## INSTRUCTIONS FOR THE TASK
Return all the entries exactly, keeping pictures out.

::::::::::

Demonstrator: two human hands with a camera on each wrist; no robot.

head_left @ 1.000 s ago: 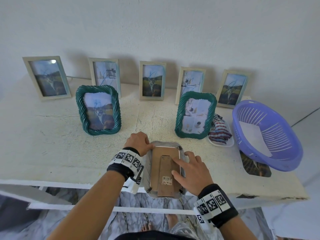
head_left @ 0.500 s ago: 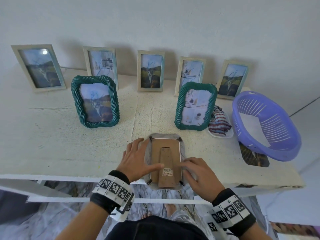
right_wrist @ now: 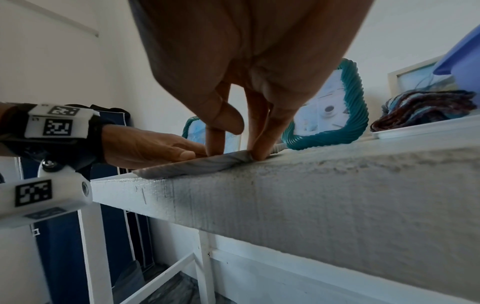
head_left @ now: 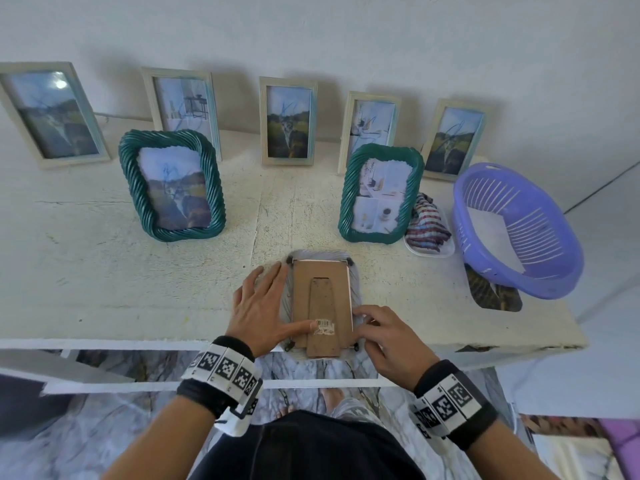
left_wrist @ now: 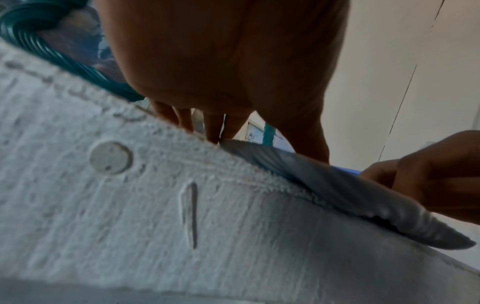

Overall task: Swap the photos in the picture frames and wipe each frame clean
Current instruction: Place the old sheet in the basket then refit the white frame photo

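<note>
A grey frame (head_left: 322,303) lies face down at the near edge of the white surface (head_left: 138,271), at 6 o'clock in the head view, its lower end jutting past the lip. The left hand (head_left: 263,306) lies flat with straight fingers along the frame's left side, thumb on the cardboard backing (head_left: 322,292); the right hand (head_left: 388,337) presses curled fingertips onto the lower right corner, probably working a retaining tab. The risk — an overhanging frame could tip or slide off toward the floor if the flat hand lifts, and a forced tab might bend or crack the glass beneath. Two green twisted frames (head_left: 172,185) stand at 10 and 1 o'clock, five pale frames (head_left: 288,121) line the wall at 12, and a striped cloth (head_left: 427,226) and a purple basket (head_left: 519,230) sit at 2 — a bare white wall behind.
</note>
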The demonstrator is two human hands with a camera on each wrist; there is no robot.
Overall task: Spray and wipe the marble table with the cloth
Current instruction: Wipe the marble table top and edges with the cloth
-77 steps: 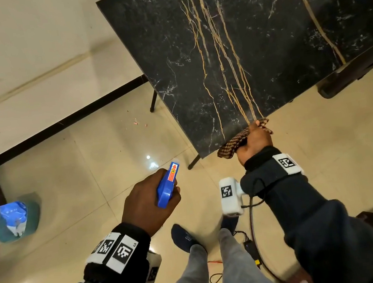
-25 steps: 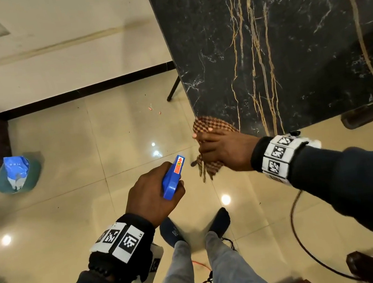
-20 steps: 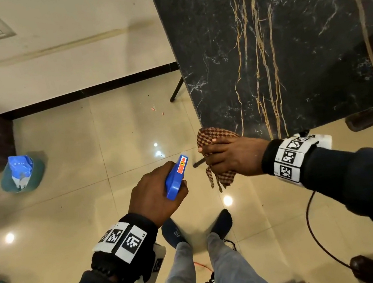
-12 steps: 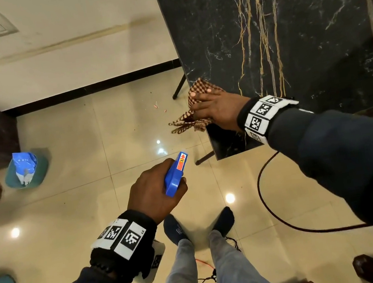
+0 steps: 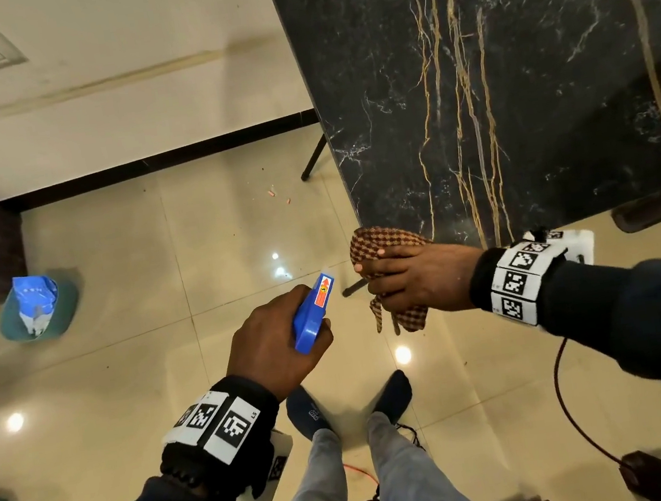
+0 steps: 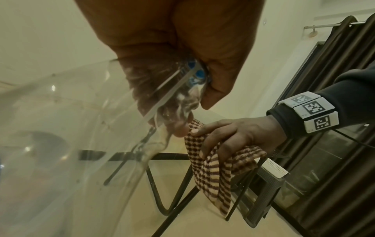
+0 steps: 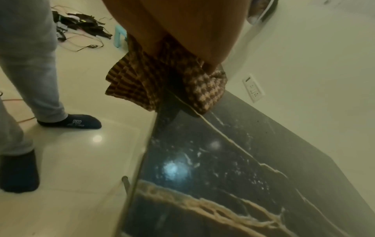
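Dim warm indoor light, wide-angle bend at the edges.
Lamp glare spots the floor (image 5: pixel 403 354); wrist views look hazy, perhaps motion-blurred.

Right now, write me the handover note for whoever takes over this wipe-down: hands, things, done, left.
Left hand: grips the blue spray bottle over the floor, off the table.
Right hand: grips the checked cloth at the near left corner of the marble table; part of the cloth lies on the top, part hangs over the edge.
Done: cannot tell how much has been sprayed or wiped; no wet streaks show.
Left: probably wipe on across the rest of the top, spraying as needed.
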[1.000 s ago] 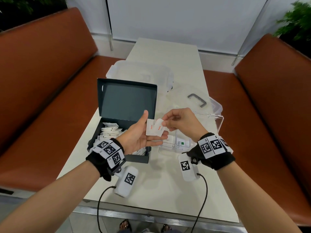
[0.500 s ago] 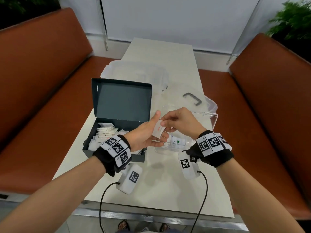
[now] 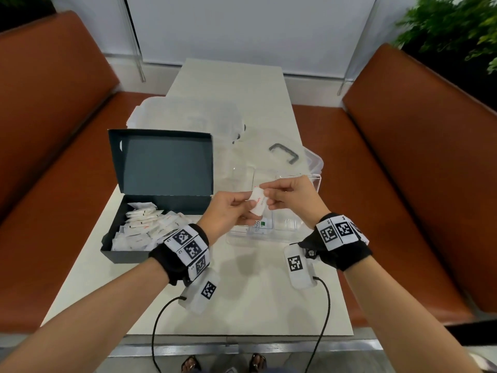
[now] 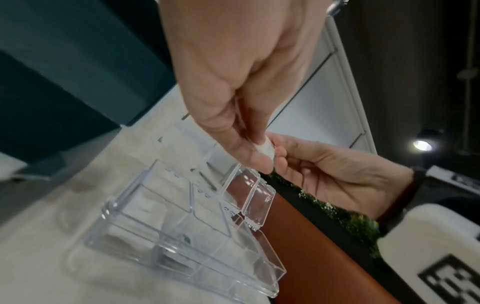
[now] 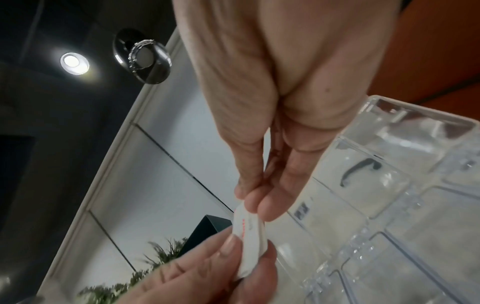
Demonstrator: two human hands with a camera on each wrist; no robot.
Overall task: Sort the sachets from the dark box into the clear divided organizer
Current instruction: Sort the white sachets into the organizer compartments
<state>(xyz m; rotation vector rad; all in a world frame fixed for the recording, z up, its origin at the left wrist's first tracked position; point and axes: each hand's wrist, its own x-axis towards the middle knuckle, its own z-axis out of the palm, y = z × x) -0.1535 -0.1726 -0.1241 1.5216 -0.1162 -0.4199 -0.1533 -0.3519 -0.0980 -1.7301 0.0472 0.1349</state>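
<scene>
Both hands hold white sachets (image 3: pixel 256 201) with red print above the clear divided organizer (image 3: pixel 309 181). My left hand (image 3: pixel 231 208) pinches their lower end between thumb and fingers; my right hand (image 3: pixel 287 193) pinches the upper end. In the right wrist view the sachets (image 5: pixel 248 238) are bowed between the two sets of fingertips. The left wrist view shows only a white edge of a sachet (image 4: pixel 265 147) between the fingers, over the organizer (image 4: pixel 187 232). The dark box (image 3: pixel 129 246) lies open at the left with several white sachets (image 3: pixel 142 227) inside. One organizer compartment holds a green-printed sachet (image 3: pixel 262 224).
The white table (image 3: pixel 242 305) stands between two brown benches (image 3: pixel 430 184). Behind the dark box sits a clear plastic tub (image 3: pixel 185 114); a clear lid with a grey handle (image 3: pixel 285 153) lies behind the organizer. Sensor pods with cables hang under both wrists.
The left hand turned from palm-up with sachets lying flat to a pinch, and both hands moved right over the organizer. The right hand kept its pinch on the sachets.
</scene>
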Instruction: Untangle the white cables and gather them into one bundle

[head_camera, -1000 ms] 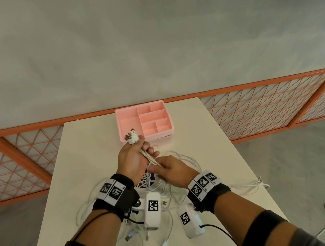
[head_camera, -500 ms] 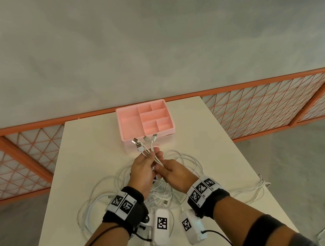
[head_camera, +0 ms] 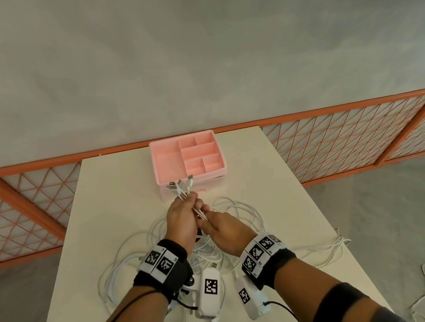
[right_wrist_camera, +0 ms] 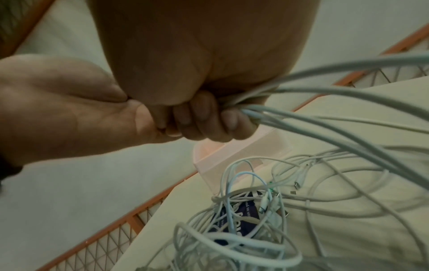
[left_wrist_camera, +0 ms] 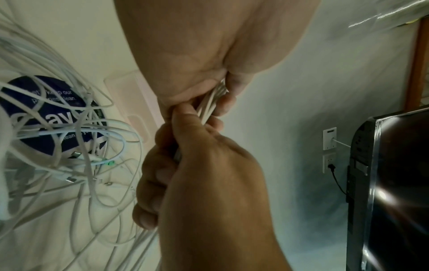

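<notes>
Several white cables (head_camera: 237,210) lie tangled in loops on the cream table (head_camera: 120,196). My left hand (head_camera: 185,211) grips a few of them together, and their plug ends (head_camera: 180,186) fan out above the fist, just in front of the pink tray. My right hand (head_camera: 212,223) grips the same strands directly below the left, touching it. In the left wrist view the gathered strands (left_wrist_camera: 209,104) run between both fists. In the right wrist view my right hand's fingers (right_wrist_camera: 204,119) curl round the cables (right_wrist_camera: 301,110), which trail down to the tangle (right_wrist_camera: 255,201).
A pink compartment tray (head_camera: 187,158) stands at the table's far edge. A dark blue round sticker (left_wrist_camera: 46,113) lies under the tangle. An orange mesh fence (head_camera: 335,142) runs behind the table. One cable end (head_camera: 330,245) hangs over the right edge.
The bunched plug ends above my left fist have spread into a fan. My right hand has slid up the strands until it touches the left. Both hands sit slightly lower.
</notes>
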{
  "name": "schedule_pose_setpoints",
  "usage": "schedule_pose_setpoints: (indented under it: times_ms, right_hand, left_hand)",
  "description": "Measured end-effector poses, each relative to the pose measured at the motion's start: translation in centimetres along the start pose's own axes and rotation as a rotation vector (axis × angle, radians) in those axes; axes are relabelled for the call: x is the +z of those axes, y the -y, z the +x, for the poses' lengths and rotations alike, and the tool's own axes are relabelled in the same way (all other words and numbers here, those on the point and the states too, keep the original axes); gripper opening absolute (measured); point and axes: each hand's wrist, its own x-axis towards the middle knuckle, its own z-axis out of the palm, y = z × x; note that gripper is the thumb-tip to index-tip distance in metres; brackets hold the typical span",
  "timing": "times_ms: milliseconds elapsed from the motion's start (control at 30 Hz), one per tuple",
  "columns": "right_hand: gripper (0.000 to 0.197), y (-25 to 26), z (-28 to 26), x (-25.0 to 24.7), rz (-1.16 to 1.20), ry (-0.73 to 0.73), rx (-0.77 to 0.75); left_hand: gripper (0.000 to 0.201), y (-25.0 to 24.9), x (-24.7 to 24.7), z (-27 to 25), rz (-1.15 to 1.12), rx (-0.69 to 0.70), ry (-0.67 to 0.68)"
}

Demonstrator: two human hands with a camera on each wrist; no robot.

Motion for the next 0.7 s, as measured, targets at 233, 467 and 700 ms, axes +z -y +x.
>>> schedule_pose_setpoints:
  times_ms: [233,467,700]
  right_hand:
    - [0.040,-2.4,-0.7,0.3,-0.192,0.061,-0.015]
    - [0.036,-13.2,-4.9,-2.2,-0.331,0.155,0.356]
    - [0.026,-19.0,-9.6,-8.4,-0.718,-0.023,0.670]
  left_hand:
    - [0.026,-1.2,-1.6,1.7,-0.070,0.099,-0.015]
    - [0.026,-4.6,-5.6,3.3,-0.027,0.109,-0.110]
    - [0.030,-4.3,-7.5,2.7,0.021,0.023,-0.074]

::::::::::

## EXERCISE RESPONSE
Demonstrator: two human hands with a camera on each wrist; no robot.

head_left @ 1.000 s ago: 
head_left @ 0.500 s ago: 
right_wrist @ now: 
head_left @ now: 
left_wrist @ now: 

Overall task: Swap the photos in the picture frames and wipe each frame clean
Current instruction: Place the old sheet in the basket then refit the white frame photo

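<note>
A grey frame (head_left: 322,303) lies face down at the near edge of the white surface (head_left: 138,271), at 6 o'clock in the head view, its lower end jutting past the lip. The left hand (head_left: 263,306) lies flat with straight fingers along the frame's left side, thumb on the cardboard backing (head_left: 322,292); the right hand (head_left: 388,337) presses curled fingertips onto the lower right corner, probably working a retaining tab. The risk — an overhanging frame could tip or slide off toward the floor if the flat hand lifts, and a forced tab might bend or crack the glass beneath. Two green twisted frames (head_left: 172,185) stand at 10 and 1 o'clock, five pale frames (head_left: 288,121) line the wall at 12, and a striped cloth (head_left: 427,226) and a purple basket (head_left: 519,230) sit at 2 — a bare white wall behind.
</note>
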The demonstrator is two human hands with a camera on each wrist; there is no robot.
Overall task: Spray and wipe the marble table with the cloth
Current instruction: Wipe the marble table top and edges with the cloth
-77 steps: 
-25 steps: 
-20 steps: 
-12 steps: 
+0 steps: 
+0 steps: 
+0 steps: 
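Dim warm indoor light, wide-angle bend at the edges.
Lamp glare spots the floor (image 5: pixel 403 354); wrist views look hazy, perhaps motion-blurred.

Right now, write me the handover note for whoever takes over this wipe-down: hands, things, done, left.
Left hand: grips the blue spray bottle over the floor, off the table.
Right hand: grips the checked cloth at the near left corner of the marble table; part of the cloth lies on the top, part hangs over the edge.
Done: cannot tell how much has been sprayed or wiped; no wet streaks show.
Left: probably wipe on across the rest of the top, spraying as needed.
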[1.000 s ago] 
[0.500 s ago] 
[now] 
[now] 
[now] 
Demonstrator: two human hands with a camera on each wrist; no robot.
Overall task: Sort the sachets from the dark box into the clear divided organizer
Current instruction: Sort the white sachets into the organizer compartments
<state>(xyz m; rotation vector rad; all in a world frame fixed for the recording, z up, its origin at the left wrist's first tracked position; point and axes: each hand's wrist, its own x-axis towards the middle knuckle, its own z-axis out of the palm, y = z × x) -0.1535 -0.1726 -0.1241 1.5216 -0.1162 -0.4199 -0.1533 -0.3519 -0.0980 -1.7301 0.0472 0.1349</state>
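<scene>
Both hands hold white sachets (image 3: pixel 256 201) with red print above the clear divided organizer (image 3: pixel 309 181). My left hand (image 3: pixel 231 208) pinches their lower end between thumb and fingers; my right hand (image 3: pixel 287 193) pinches the upper end. In the right wrist view the sachets (image 5: pixel 248 238) are bowed between the two sets of fingertips. The left wrist view shows only a white edge of a sachet (image 4: pixel 265 147) between the fingers, over the organizer (image 4: pixel 187 232). The dark box (image 3: pixel 129 246) lies open at the left with several white sachets (image 3: pixel 142 227) inside. One organizer compartment holds a green-printed sachet (image 3: pixel 262 224).
The white table (image 3: pixel 242 305) stands between two brown benches (image 3: pixel 430 184). Behind the dark box sits a clear plastic tub (image 3: pixel 185 114); a clear lid with a grey handle (image 3: pixel 285 153) lies behind the organizer. Sensor pods with cables hang under both wrists.
The left hand turned from palm-up with sachets lying flat to a pinch, and both hands moved right over the organizer. The right hand kept its pinch on the sachets.
</scene>
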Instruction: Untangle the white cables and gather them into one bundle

[head_camera, -1000 ms] 
[head_camera, -500 ms] 
[head_camera, +0 ms] 
[right_wrist_camera, +0 ms] 
[left_wrist_camera, +0 ms] 

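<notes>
Several white cables (head_camera: 237,210) lie tangled in loops on the cream table (head_camera: 120,196). My left hand (head_camera: 185,211) grips a few of them together, and their plug ends (head_camera: 180,186) fan out above the fist, just in front of the pink tray. My right hand (head_camera: 212,223) grips the same strands directly below the left, touching it. In the left wrist view the gathered strands (left_wrist_camera: 209,104) run between both fists. In the right wrist view my right hand's fingers (right_wrist_camera: 204,119) curl round the cables (right_wrist_camera: 301,110), which trail down to the tangle (right_wrist_camera: 255,201).
A pink compartment tray (head_camera: 187,158) stands at the table's far edge. A dark blue round sticker (left_wrist_camera: 46,113) lies under the tangle. An orange mesh fence (head_camera: 335,142) runs behind the table. One cable end (head_camera: 330,245) hangs over the right edge.
The bunched plug ends above my left fist have spread into a fan. My right hand has slid up the strands until it touches the left. Both hands sit slightly lower.
</notes>
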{
  "name": "schedule_pose_setpoints",
  "usage": "schedule_pose_setpoints: (indented under it: times_ms, right_hand, left_hand)",
  "description": "Measured end-effector poses, each relative to the pose measured at the motion's start: translation in centimetres along the start pose's own axes and rotation as a rotation vector (axis × angle, radians) in those axes; axes are relabelled for the call: x is the +z of those axes, y the -y, z the +x, for the poses' lengths and rotations alike, and the tool's own axes are relabelled in the same way (all other words and numbers here, those on the point and the states too, keep the original axes); gripper opening absolute (measured); point and axes: each hand's wrist, its own x-axis towards the middle knuckle, its own z-axis out of the palm, y = z × x; note that gripper is the thumb-tip to index-tip distance in metres; brackets hold the typical span",
  "timing": "times_ms: milliseconds elapsed from the motion's start (control at 30 Hz), one per tuple",
  "columns": "right_hand: gripper (0.000 to 0.197), y (-25 to 26), z (-28 to 26), x (-25.0 to 24.7), rz (-1.16 to 1.20), ry (-0.73 to 0.73), rx (-0.77 to 0.75); left_hand: gripper (0.000 to 0.201), y (-25.0 to 24.9), x (-24.7 to 24.7), z (-27 to 25), rz (-1.15 to 1.12), rx (-0.69 to 0.70), ry (-0.67 to 0.68)"
}

Demonstrator: two human hands with a camera on each wrist; no robot.

Motion for the next 0.7 s, as measured, targets at 233, 467 and 700 ms, axes +z -y +x.
>>> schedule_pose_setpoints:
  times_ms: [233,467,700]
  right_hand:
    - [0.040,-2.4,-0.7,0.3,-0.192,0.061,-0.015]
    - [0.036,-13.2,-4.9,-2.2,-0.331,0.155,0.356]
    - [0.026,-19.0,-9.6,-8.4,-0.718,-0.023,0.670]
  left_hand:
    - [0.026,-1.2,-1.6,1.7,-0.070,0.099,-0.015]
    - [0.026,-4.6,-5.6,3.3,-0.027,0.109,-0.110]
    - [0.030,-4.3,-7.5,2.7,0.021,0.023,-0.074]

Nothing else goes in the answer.